You can’t fault her home design for economy.
Just glass for windows, a waterproof sheet for the roof, a wood burner, branches, hay and manure – as little as £100, all in. The other bonus is that you can throw one up in a day.
After treating me to a quick song (why must hippies always sing? Do they have no sense of their own clichés?), Orbach escorts me to a guest hut. With its grass roof and wobbly walls, it’s charmingly Tolkienian. The lavatory, in a nearby glade, is not. It’s an impossibly high tongue-and-groove box that you sit on top of and toss leaves in after. Let’s just say I make do without. Anyway, after a pleasant hour reading the latest Nureyev biography – his impoverished Tatar upbringing in a single-roomed hovel begins to take on new meaning – I pop outside for a forbidden ciggie.
I’m nearly busted by a visit from Deirdre, a frightfully well-spoken former actress who is staying for the winter. What tempted her here? She says she’s on the run from the “gossipy wives and lecherous husbands” of Buckinghamshire. The traffic, the commercialism, the loneliness – it made her feel sick. “This is just what I need,” she giggles.
She seems like a laugh, but then we accidentally stray to the subject of crop circles. Deirdre is a big believer, and has lost friends over the issue. This, unfortunately, sets the hokey tone for the evening.
Over dinner, back at Orbach’s, Rook, a sweet-natured young student, seems to be having a fit as he handles various crystals. Their power is causing his breath to come in short, aggressive bursts. Rook went to boarding school and had a difficult relationship with his father, who works in the City. Like the others, he doesn’t cope well with outside society – and his crystal talk is endless.
Sensing my boredom, Deirdre gamely tries to change the subject to the American election.
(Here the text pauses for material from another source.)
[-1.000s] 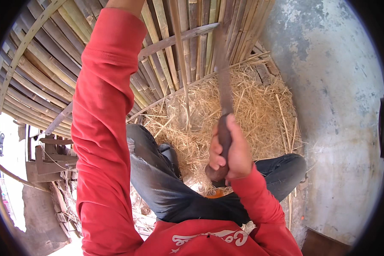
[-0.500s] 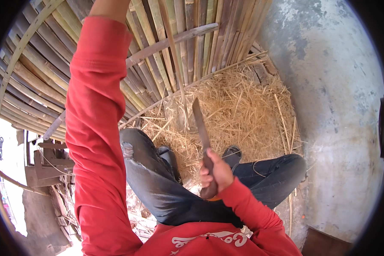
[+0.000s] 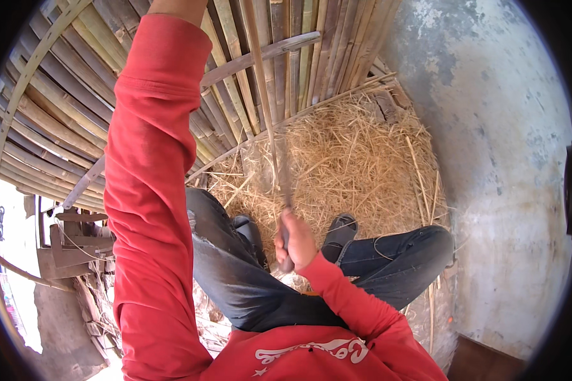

As environmentalists, they must be excited by the prospect of a Democrat in the White House? Orbach pooh-poohs this, saying that all political systems will soon come crashing down. Actually, I think her real message is that the Kyoto agreement is small fry compared with her willingness to live without a flushing loo. She is utterly dogged. After three minutes of noncrystal talk, she silences us with her harp. “Sorry,” she simpers, after an interminable solo. “I just express myself better this way.”
“How’s your cold?” Deirdre asks. “I don’t have one,” she snaps. The cluster of tissues by her side tells a different story.
It’s clear that Orbach has had as much company as she can stand for one day, and is getting rude, so – at 9pm – I head off to bed. Under the cover of night, my hut looks less Bilbo Baggins than Blair Witch Project. There is a constant cacophony of owl hoots and rustling rats. After three hours of shakily relighting my candle every five minutes, I’m exhausted, lonely and desperate for the loo. It’s just not a place you would come to if you were happy in your outside life.
In the morning, I pop in for breakfast with Orbach. She seems more relaxed and makes a few quips about how tricky she finds intrusion. She even concedes that she has a cold, that her mother worries about her and that she stresses making sure there’s enough to eat. “But, honestly, I am happy.”
“One woman’s happiness is another man’s squalor,” I joke, and she is kind enough to laugh.
Yet I can’t conceive of how bad this credit crunch would have to get (open looting? the return of fascism?) for you, me or 99.9% of the population to want to live like this. Yes, we’ve conserved too little and wasted too much, but is this a reason to forgo science, socialising and loo paper? It’s exasperating. Though I will at least say this for you, Emma Orbach. You hardly smelt at all.